Figuring out how much to take in salary is never an easy equation for small business owners. How much is too much—or too little—and how that sum squares with the need to invest in the company are all issues to be considered. Neil R. Gordon, founder of N.R. Gordon & Co., has been providing small businesses with compensation and benefits expertise since 1995, and currently serves on the board of directors of two young technology companies. Recently, Gordon spoke with business writer Sharon Kahn about determining how much salary small business owners should take and why other forms of compensation can be just as valuable.


SK: Since the answer to the question ‘How much salary should small business owners take?’ undoubtedly depends on the profitability of the company, let's start with startups.

NG: When you don't have any sales, salaries don't matter. Even after you start raising investor money, you pay yourself as little as you need to survive, meaning to pay your rent and eat. Investors would say you're not going to need any money for entertainment because you're not going to have any time for entertainment. As you progress, salary might bump up a little higher, but cash is dear so salaries tend to be at the low end of the range. Of course equity rewards tend to be higher.


QAneilgordon_PQ.jpgSK: Do you create a contract to say you'll be paid more as the company grows?

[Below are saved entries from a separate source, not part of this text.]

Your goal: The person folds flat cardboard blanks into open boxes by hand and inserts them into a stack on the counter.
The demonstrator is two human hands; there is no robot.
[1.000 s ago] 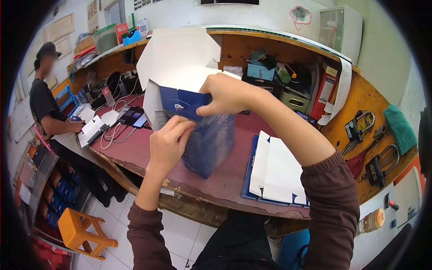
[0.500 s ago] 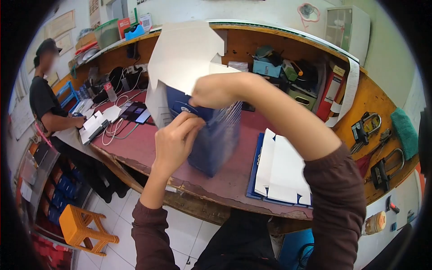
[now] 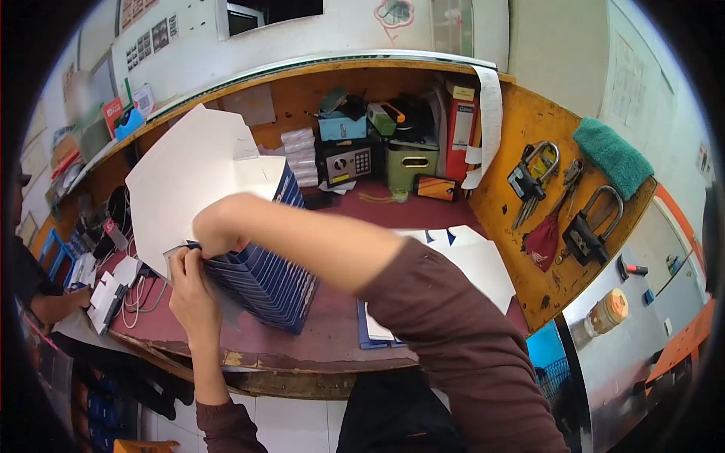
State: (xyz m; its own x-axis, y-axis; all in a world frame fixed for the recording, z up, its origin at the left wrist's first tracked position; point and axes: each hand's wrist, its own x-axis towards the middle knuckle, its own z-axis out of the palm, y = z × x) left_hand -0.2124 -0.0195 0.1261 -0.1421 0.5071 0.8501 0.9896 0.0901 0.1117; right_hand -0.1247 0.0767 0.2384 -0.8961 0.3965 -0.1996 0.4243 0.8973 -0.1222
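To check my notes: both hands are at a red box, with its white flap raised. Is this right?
Not red: the head view shows a blue box. The left hand and right hand are indeed at it, its white flap raised.

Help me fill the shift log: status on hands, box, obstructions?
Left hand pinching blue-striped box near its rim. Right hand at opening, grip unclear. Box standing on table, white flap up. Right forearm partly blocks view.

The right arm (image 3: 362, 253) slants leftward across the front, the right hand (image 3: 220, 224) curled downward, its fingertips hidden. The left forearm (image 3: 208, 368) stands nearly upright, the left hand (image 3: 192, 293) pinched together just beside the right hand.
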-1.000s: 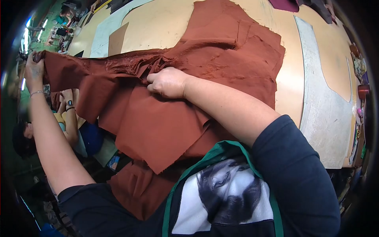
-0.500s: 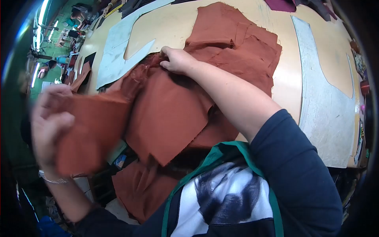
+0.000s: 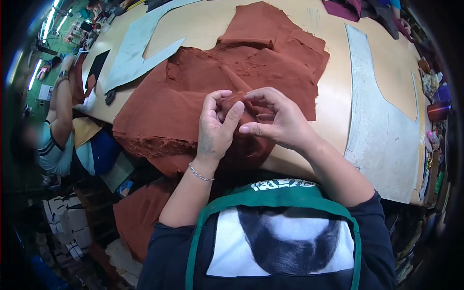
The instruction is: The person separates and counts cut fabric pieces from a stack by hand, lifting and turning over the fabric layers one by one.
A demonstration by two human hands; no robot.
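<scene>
Rust-brown fabric lies in rumpled, layered pieces on the pale table, its left part folded over with a frayed edge near the front. My left hand, with a chain bracelet at the wrist, pinches a raised bit of this fabric over the table's front edge. Close on its right, my right hand has its thumb and fingers curled at the same raised bit. The fingertips of both hands almost meet there. More rust-brown fabric hangs below the table edge at the lower left.
A curved whitish pattern piece lies on the right of the table, another at the upper left. Dark and maroon cloth is at the far edge. A person is at the left side. Clutter lines the right edge.
My left hand has come from the far left to the middle, and my right hand has moved down towards me. The fabric's left part now lies spread and folded on the table.
</scene>
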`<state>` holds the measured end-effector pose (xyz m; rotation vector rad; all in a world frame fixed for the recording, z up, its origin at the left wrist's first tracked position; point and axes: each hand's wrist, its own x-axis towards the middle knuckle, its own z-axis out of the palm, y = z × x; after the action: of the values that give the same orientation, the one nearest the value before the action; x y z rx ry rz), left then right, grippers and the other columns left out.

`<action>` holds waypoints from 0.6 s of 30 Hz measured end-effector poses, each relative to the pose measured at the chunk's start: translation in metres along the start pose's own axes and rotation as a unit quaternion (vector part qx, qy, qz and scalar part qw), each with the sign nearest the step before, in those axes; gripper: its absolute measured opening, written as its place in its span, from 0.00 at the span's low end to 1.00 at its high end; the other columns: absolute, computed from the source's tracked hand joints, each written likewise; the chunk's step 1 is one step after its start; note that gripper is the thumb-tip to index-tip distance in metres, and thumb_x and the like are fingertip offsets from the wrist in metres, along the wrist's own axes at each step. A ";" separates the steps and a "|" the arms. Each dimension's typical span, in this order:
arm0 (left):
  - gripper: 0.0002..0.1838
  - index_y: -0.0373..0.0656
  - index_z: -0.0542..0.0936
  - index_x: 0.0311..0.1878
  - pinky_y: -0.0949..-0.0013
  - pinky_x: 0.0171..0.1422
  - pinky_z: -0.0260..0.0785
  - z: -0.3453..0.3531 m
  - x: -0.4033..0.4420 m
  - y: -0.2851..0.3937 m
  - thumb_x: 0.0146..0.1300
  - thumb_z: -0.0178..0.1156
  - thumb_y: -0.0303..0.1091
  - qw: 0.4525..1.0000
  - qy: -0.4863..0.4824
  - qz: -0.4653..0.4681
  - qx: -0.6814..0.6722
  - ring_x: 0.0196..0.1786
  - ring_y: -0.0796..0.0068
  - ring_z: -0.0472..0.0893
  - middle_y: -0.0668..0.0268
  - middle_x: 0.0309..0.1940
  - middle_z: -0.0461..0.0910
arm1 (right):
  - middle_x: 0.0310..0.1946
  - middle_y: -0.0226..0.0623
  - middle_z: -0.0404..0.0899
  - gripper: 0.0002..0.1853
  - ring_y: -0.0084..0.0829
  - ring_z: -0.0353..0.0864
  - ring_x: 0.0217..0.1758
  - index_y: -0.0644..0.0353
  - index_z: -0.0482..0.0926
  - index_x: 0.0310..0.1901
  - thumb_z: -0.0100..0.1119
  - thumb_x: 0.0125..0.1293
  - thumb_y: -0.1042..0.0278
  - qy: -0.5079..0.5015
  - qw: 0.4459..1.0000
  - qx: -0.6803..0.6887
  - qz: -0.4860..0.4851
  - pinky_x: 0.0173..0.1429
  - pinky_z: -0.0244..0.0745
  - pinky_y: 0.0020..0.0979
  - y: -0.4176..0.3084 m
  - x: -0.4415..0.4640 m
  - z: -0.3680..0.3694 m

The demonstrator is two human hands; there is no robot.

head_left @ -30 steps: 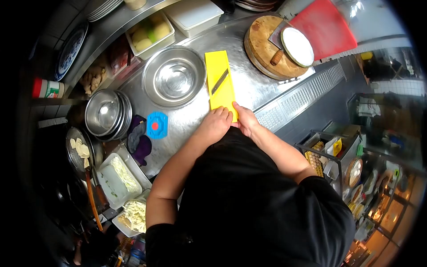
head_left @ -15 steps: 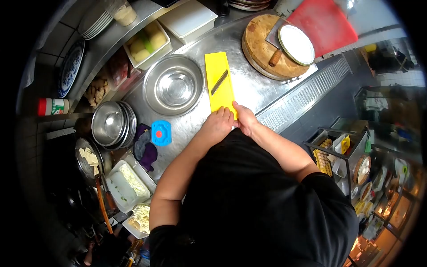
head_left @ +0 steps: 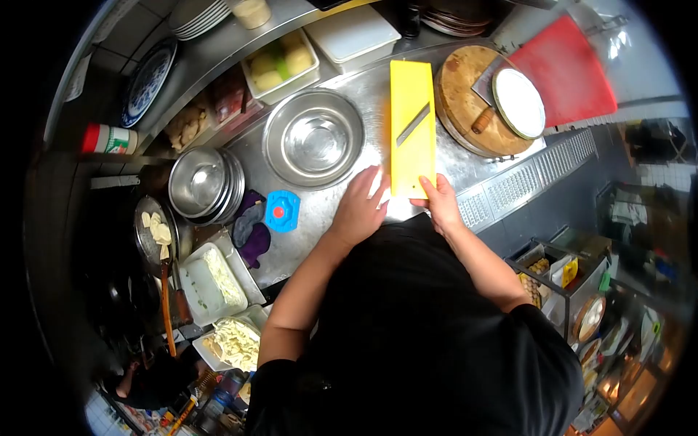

NG: No founder can be expected to work for free indefinitely. It might be important to establish some salary guidelines, depending on who your investors are, and possibly an agreement among the founders. Don't pretend that extended family is always friendly.


SK: What about more established small businesses?

NG: If you don't have outside investors, you get to decide what to pay yourself. Whether you own a professional practice or a barber shop, most small businesses owners say, ‘I wish I could pay myself more, but this is what I earn after I pay the expenses.’ Sometimes you have a good week and can pay yourself more, sometimes you don't.


If the company is larger and more successful but you still control it, you weigh the need for capital for expansion versus how much to take out. If the company is more mature and generating way more than it needs to invest, you get into tax planning issues.


If you have investors, the strategy revolves around how to spread the wealth. Now it becomes a matter of matching market salaries. To arrive at a more objective vision of what's fair, you can work with consulting firms or industry trade groups, which often track the average range of salaries in your industry by job description and size of company.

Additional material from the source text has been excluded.